**WORK TO COMPLETE**
The lines you return must be all those in the data that hold the string "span".

*** Opening of AVAILABLE DATA ***

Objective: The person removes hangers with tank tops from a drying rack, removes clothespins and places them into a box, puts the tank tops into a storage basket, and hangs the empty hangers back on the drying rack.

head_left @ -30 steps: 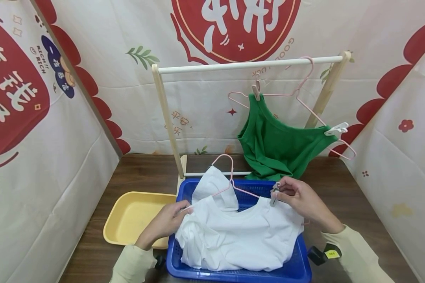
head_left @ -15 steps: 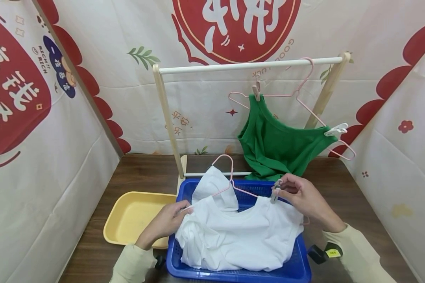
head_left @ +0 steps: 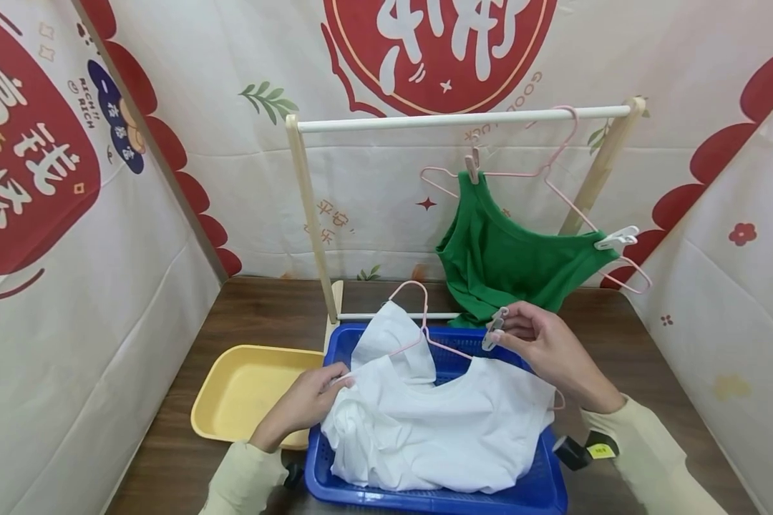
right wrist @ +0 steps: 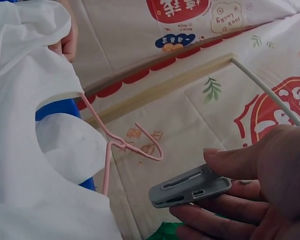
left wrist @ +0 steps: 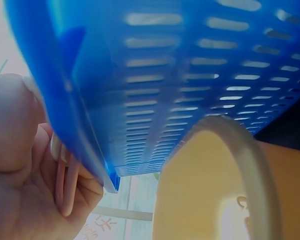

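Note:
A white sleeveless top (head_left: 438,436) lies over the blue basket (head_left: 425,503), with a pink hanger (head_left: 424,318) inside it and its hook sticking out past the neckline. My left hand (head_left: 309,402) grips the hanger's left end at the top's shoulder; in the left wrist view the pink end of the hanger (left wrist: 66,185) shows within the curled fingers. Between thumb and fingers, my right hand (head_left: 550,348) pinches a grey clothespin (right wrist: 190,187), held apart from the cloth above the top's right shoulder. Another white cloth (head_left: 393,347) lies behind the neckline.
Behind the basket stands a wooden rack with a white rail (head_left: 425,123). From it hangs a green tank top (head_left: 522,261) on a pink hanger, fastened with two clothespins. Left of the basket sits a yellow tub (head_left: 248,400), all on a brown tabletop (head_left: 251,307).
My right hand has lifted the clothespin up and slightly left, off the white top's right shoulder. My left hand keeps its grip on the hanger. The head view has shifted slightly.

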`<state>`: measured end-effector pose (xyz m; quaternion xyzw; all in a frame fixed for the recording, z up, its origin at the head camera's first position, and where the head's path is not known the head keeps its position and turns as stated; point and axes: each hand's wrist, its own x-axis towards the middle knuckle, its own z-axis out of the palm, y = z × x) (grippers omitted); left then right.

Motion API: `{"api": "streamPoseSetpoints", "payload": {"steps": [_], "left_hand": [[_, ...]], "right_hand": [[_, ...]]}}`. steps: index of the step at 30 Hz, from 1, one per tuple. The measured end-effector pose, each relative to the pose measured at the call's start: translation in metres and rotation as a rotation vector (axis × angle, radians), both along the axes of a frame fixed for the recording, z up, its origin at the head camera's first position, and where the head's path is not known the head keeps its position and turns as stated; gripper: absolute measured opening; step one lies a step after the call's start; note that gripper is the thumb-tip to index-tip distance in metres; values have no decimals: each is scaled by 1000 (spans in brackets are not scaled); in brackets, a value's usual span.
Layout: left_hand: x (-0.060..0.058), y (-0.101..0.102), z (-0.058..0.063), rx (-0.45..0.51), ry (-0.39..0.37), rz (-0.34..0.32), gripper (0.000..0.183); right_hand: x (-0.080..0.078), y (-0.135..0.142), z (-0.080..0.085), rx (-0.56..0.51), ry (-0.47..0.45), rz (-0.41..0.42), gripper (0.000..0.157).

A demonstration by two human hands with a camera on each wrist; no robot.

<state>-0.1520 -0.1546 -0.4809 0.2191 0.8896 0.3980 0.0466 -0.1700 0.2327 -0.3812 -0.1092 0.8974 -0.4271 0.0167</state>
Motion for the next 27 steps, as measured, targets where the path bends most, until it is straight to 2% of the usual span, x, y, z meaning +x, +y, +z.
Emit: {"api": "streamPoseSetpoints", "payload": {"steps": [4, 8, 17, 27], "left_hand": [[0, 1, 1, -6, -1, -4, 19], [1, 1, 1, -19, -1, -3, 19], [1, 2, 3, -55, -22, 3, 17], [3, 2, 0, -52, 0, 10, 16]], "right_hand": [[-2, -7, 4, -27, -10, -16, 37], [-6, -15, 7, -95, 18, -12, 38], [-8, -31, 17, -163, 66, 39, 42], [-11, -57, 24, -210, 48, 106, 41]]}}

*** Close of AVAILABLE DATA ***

**SOLVED PROBLEM**
Motion API: `{"api": "streamPoseSetpoints", "payload": {"steps": [_], "left_hand": [[_, ...]], "right_hand": [[_, ...]]}}`. steps: index of the step at 30 Hz, from 1, one per tuple. The measured end-effector pose, each relative to the pose measured at the call's start: translation in metres and rotation as a rotation vector (axis × angle, radians), both along the axes of a frame fixed for the recording, z up, its origin at the head camera's first position, and where the head's path is not known the head keeps its position and turns as stated; gripper: absolute measured opening; step one lies a step after the call's start; note that gripper is the thumb-tip to index-tip distance in metres; values have no decimals: each is scaled by 1000 (spans in brackets are not scaled); in brackets, a value's usual span.
Motion for the next 27 steps, as measured, targets where the path bends most, until it is straight to 2% of the usual span, x, y, z meaning +x, +y, +z.

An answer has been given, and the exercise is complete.